→ **GOAL OF THE EXERCISE**: The response must restate all of the data word for word.
─── DATA EXCERPT ───
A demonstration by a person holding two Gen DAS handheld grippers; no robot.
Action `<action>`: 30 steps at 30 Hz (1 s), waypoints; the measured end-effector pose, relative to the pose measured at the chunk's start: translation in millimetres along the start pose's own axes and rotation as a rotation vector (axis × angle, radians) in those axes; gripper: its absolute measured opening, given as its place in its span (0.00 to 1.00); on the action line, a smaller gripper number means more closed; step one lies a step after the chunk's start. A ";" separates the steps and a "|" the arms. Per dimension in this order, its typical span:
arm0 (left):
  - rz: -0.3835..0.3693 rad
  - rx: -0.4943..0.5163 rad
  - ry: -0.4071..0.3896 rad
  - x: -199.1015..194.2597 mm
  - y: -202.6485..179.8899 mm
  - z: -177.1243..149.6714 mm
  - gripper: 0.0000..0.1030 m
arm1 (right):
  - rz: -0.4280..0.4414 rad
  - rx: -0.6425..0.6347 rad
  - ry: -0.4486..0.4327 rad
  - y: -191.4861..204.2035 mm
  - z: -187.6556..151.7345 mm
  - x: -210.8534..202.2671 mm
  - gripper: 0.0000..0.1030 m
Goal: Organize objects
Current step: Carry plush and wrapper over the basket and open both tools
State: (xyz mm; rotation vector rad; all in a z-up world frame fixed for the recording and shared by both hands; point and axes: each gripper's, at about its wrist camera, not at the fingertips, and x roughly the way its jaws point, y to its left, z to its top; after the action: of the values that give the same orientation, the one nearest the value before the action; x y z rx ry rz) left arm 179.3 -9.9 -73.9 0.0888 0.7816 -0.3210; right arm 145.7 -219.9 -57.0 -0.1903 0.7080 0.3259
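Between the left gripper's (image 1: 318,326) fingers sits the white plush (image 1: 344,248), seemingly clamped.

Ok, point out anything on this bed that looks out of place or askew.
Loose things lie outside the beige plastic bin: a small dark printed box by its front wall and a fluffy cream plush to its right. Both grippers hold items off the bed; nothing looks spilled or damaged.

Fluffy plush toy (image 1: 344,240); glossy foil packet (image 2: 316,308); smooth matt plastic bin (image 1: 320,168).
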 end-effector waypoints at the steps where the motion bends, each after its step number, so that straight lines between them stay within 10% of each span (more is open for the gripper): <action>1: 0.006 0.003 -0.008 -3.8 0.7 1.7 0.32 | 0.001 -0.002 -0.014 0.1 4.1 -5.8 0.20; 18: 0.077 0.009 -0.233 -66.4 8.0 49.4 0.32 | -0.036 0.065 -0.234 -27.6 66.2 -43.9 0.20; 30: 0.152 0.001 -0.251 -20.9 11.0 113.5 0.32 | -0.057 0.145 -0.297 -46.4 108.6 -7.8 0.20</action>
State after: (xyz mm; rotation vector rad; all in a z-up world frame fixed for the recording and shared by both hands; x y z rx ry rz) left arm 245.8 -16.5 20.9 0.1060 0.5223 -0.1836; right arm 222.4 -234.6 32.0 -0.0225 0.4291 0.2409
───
→ **FINISHED TASK**:
A demonstration by a person holding two Gen DAS handheld grippers; no robot.
Action `<action>`: 30 steps at 30 Hz (1 s), waypoints; the measured end-effector pose, relative to the pose measured at the chunk's start: translation in millimetres along the start pose's own axes and rotation as a rotation vector (axis × angle, radians) in those axes; gripper: its absolute measured opening, given as its place in its span (0.00 to 1.00); on the action line, a smaller gripper number means more closed; step one lies a step after the chunk's start. A ";" separates the steps and a "|" the arms. Per dimension in this order, its typical span:
arm0 (left):
  - rz: -0.3835..0.3693 rad
  - rx: -0.4943..0.5163 rad
  - ry: -0.4071..0.3896 rad
  - x: -199.1015..194.2597 mm
  - y: -202.6485..179.8899 mm
  - z: -177.1243..149.6714 mm
  - gripper: 0.0000..0.1030 m
arm1 (right):
  - rz: -0.4280..0.4414 rad
  - rx: -0.6425..0.6347 rad
  - ry: -0.4486..0.4327 rad
  - y: -191.4861..204.2035 mm
  - z: -187.6556..151.7345 mm
  - x: -210.8534..202.2671 mm
  - gripper: 0.0000..0.1030 m
Goal: Organize objects
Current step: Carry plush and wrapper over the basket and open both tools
State: (xyz mm; rotation vector rad; all in a z-up world frame fixed for the recording and shared by both hands; point and axes: each gripper's, at about its wrist camera, not at the fingertips, and x roughly the way its jaws point, y to its left, z to its top; after the action: of the values that give the same orientation, the one nearest the value before the action; x y z rx ry rz) left arm 179.3 -9.9 -73.9 0.0888 0.7816 -0.3210; right arm 145.7 -219.9 -57.0 -0.1903 0.7080 0.3259
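Between the left gripper's (image 1: 318,326) fingers sits the white plush (image 1: 344,248), seemingly clamped.

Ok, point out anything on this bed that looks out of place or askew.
Loose things lie outside the beige plastic bin: a small dark printed box by its front wall and a fluffy cream plush to its right. Both grippers hold items off the bed; nothing looks spilled or damaged.

Fluffy plush toy (image 1: 344,240); glossy foil packet (image 2: 316,308); smooth matt plastic bin (image 1: 320,168).
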 end-effector waypoints at the steps where the motion bends, each after its step number, so that straight lines between them stay within 10% of each span (more is open for the gripper): <action>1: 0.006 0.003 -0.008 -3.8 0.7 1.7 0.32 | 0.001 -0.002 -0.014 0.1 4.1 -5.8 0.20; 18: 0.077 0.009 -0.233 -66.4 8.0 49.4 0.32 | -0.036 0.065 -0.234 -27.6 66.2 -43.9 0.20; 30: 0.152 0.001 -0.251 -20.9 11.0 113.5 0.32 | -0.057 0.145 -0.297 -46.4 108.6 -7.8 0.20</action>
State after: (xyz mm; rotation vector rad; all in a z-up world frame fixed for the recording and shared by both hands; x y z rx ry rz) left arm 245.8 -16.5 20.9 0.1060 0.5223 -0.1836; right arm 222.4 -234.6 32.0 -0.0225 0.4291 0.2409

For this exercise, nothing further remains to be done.